WHAT TO DO: Starting at the line containing "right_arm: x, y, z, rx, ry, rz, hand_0" and ending at the line containing "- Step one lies", print every line of the material below exactly, both ends included, and stop there.

RECORDS SUPPLIED:
*** Block opens ***

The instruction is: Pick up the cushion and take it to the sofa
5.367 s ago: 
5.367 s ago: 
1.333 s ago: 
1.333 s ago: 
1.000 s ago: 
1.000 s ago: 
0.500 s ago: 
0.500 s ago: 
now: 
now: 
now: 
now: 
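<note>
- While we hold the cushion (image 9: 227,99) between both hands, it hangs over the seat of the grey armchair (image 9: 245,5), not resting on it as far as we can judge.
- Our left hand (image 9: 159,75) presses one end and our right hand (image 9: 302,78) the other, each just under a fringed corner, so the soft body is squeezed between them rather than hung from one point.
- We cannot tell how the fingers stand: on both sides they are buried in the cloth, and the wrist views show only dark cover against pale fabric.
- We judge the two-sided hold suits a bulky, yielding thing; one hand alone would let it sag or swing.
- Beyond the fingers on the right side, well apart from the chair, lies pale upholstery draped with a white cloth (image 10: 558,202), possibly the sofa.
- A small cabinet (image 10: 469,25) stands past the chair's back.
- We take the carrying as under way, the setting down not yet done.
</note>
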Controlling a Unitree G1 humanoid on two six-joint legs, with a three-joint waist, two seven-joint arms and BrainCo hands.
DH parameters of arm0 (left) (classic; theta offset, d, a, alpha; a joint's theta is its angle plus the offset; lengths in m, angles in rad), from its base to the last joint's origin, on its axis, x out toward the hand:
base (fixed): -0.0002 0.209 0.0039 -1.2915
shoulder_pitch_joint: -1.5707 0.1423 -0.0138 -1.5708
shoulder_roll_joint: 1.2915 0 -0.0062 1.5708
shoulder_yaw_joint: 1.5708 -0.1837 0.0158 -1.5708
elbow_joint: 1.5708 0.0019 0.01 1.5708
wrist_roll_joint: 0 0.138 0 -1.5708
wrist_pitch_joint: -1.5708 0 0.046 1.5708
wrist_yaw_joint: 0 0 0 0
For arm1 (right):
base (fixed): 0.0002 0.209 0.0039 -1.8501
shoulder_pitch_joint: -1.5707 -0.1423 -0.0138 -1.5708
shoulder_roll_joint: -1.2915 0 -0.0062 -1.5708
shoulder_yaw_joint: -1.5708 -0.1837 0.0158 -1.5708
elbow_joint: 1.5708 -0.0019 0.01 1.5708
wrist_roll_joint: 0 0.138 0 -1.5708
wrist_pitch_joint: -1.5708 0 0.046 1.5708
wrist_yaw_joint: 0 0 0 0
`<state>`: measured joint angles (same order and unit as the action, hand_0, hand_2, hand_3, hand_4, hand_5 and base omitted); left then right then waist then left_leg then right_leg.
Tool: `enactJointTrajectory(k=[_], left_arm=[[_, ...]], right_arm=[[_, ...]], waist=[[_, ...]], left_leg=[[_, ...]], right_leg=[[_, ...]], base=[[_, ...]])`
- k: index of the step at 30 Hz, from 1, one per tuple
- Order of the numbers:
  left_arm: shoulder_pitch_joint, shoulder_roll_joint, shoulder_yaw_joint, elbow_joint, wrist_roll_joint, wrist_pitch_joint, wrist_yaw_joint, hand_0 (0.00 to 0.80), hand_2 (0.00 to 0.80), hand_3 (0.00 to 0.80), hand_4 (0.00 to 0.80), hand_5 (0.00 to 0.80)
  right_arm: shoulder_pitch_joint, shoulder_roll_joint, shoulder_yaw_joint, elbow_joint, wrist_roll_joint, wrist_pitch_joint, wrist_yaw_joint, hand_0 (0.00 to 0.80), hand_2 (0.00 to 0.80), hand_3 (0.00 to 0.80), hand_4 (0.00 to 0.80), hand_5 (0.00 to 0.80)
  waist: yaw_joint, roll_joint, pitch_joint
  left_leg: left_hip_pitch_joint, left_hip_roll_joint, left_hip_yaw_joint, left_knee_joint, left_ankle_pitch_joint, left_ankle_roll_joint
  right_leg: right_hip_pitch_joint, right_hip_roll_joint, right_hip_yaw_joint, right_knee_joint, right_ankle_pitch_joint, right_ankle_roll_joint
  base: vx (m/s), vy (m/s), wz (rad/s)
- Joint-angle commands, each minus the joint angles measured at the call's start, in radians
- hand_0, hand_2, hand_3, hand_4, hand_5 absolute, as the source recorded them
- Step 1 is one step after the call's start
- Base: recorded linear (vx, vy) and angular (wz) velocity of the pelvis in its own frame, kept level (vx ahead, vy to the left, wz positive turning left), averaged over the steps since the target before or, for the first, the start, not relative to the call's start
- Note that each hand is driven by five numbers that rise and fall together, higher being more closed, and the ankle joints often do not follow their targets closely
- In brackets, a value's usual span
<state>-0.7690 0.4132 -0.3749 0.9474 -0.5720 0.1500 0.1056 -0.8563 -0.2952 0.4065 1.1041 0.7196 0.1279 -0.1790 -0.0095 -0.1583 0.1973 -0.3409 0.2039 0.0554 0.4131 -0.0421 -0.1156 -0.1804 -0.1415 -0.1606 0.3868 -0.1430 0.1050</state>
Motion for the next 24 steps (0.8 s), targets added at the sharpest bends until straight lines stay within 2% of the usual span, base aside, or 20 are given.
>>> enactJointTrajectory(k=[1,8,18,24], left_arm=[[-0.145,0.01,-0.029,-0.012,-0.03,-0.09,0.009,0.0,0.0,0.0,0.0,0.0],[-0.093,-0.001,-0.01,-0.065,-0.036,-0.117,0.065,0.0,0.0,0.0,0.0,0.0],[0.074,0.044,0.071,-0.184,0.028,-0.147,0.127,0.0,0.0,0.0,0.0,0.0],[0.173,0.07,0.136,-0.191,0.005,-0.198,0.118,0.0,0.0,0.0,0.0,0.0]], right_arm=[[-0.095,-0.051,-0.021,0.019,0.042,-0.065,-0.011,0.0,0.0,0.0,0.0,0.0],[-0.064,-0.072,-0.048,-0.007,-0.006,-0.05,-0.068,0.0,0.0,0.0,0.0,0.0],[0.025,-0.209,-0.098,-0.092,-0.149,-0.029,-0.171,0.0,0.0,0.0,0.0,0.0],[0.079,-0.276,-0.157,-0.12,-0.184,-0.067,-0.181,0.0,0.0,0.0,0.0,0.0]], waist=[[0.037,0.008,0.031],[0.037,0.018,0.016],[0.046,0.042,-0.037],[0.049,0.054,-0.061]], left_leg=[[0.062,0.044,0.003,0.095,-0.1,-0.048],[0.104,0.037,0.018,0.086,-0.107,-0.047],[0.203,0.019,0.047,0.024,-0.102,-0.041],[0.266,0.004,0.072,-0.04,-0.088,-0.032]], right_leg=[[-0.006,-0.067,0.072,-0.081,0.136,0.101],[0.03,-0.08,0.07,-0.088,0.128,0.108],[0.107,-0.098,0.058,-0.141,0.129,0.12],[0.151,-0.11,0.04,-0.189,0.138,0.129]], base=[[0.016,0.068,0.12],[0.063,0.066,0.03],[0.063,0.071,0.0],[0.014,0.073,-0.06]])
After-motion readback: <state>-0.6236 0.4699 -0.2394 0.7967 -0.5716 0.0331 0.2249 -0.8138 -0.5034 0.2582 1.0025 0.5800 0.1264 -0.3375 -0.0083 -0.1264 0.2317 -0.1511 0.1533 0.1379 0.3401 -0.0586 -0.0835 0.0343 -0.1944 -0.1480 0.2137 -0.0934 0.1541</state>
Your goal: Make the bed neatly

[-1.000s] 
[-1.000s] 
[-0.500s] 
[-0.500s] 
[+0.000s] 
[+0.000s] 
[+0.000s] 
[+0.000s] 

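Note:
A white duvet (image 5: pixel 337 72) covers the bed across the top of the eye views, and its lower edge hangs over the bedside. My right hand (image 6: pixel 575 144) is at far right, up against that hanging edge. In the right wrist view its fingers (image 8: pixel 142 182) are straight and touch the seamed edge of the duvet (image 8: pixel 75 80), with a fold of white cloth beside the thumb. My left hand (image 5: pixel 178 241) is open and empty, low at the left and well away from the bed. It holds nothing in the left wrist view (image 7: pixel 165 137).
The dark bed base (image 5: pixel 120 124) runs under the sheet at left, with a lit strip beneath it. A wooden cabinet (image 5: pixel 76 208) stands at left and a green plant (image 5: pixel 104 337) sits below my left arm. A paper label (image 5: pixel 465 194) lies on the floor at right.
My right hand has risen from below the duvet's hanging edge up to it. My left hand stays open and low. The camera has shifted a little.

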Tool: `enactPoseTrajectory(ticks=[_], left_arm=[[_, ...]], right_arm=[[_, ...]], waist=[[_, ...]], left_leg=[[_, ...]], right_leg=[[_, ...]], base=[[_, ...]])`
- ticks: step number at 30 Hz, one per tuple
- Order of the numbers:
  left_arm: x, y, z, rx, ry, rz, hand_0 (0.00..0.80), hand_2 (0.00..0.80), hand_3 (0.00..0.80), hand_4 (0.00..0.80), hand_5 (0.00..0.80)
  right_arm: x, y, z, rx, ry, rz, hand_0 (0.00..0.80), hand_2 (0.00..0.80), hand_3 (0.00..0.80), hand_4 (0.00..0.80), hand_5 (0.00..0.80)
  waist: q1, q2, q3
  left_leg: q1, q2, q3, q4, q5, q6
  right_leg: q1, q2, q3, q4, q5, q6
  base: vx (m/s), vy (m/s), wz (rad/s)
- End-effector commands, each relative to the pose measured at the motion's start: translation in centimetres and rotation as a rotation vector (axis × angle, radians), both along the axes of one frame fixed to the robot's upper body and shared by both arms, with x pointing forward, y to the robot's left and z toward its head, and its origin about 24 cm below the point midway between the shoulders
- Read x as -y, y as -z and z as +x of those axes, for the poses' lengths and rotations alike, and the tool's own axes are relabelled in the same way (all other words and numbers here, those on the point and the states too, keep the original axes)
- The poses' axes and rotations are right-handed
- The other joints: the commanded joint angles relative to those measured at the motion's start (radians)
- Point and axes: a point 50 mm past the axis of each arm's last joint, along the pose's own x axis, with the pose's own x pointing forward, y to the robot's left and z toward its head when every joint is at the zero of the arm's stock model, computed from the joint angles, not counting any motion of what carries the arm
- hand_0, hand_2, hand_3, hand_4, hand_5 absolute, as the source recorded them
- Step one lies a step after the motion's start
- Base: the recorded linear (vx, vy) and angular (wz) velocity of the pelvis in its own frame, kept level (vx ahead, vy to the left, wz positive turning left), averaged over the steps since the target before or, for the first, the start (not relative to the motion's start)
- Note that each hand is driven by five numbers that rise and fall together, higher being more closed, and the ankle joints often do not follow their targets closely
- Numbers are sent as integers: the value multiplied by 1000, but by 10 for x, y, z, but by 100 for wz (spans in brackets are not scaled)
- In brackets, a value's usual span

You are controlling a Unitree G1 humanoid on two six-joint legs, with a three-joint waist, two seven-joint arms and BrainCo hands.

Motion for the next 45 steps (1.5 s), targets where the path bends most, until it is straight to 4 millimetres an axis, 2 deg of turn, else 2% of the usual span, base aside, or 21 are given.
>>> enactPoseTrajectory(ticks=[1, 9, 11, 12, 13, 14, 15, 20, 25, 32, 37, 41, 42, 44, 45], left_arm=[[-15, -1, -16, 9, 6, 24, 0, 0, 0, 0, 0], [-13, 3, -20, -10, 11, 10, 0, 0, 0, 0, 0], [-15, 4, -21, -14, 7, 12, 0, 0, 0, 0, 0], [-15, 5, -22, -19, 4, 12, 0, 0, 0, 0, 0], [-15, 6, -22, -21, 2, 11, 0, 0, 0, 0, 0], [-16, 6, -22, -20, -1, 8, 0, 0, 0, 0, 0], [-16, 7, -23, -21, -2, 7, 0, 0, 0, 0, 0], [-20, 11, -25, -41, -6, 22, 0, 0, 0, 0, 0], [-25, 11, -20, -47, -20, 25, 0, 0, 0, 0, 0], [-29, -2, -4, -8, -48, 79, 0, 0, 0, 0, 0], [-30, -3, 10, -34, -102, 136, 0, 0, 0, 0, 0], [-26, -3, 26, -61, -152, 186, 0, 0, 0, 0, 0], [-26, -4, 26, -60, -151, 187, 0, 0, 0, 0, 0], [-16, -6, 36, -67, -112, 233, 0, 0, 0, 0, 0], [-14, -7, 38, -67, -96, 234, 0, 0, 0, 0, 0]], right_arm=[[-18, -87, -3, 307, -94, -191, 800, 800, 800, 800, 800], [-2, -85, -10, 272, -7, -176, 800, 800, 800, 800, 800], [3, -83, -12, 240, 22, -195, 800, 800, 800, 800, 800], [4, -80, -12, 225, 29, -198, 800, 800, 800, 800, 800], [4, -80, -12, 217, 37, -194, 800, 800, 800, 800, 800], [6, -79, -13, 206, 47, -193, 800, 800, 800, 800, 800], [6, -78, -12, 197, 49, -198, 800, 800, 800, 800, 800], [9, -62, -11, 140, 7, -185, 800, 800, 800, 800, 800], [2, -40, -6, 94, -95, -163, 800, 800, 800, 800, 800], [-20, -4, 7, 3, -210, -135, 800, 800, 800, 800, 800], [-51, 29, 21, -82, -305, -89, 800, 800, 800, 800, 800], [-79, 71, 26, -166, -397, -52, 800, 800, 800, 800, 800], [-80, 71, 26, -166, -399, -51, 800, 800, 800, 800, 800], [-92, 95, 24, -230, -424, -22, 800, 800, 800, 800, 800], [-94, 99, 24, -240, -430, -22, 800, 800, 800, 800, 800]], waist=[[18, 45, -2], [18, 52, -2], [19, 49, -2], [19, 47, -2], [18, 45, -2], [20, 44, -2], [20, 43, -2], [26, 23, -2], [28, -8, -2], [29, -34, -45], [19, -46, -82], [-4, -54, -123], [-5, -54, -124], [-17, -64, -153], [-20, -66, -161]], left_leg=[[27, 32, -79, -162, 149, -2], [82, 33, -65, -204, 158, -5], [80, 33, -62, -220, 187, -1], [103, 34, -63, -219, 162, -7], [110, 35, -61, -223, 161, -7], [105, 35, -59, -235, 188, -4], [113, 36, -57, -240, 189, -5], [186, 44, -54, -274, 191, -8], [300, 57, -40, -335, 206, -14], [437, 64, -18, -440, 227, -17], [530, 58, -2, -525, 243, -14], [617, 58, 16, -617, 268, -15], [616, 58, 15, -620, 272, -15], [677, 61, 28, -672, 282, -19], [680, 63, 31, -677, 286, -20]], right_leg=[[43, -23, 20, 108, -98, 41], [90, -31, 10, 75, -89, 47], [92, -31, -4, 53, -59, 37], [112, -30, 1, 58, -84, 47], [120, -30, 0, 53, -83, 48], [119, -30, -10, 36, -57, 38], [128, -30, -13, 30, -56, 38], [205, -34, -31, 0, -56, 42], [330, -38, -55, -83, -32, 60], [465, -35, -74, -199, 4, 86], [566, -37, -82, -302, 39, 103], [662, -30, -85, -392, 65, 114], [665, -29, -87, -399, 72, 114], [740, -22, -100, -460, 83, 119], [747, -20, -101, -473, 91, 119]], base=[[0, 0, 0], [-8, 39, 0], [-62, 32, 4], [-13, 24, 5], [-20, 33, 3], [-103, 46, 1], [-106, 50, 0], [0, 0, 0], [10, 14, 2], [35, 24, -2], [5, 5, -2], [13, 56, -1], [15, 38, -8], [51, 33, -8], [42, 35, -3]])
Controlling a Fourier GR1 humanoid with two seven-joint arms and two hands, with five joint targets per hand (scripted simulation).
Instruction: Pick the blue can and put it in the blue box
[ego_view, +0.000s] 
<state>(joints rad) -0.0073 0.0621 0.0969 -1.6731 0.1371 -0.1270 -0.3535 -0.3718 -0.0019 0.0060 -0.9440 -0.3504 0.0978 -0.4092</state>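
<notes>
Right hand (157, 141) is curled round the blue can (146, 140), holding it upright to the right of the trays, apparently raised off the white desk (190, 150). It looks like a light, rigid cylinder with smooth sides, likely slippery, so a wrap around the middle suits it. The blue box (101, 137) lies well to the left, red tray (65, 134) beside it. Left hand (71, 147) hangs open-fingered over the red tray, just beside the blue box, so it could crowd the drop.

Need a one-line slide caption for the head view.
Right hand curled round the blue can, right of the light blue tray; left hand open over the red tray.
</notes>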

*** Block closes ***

SOLVED EXERCISE:
  right_arm: x, y, z, rx, ry, rz, hand_0 (0.00..0.80), hand_2 (0.00..0.80), hand_3 (0.00..0.80), hand_4 (0.00..0.80), hand_5 (0.00..0.80)
  waist: q1, q2, q3
  left_leg: q1, q2, q3, q4, q5, q6
  right_leg: q1, q2, q3, q4, q5, q6
  base: vx (m/s), vy (m/s), wz (rad/s)
- End-effector commands, each relative to the pose measured at the motion's start: translation in centimetres and rotation as a rotation vector (axis × angle, radians), both along the axes of one frame fixed to the robot's upper body and shared by both arms, with x pointing forward, y to the robot's left and z toward its head, and its origin about 24 cm below the point midway between the shoulders
- Read x as -y, y as -z and z as +x of those axes, for the poses' lengths and rotations alike, and the tool's own axes are relabelled in the same way (all other words and numbers here, those on the point and the states too, keep the original axes)
- The poses' axes and rotations are right-handed
- The other joints: the commanded joint angles relative to those measured at the motion's start (radians)
- Point and axes: a point 50 mm past the axis of each arm's last joint, along the pose's own x axis, with the pose's own x pointing forward, y to the robot's left and z toward its head when every joint is at the zero of the arm's stock model, computed from the joint angles, not counting any motion of what carries the arm
- hand_0, hand_2, hand_3, hand_4, hand_5 absolute, as the source recorded them
- Step one lies a step after the motion's start

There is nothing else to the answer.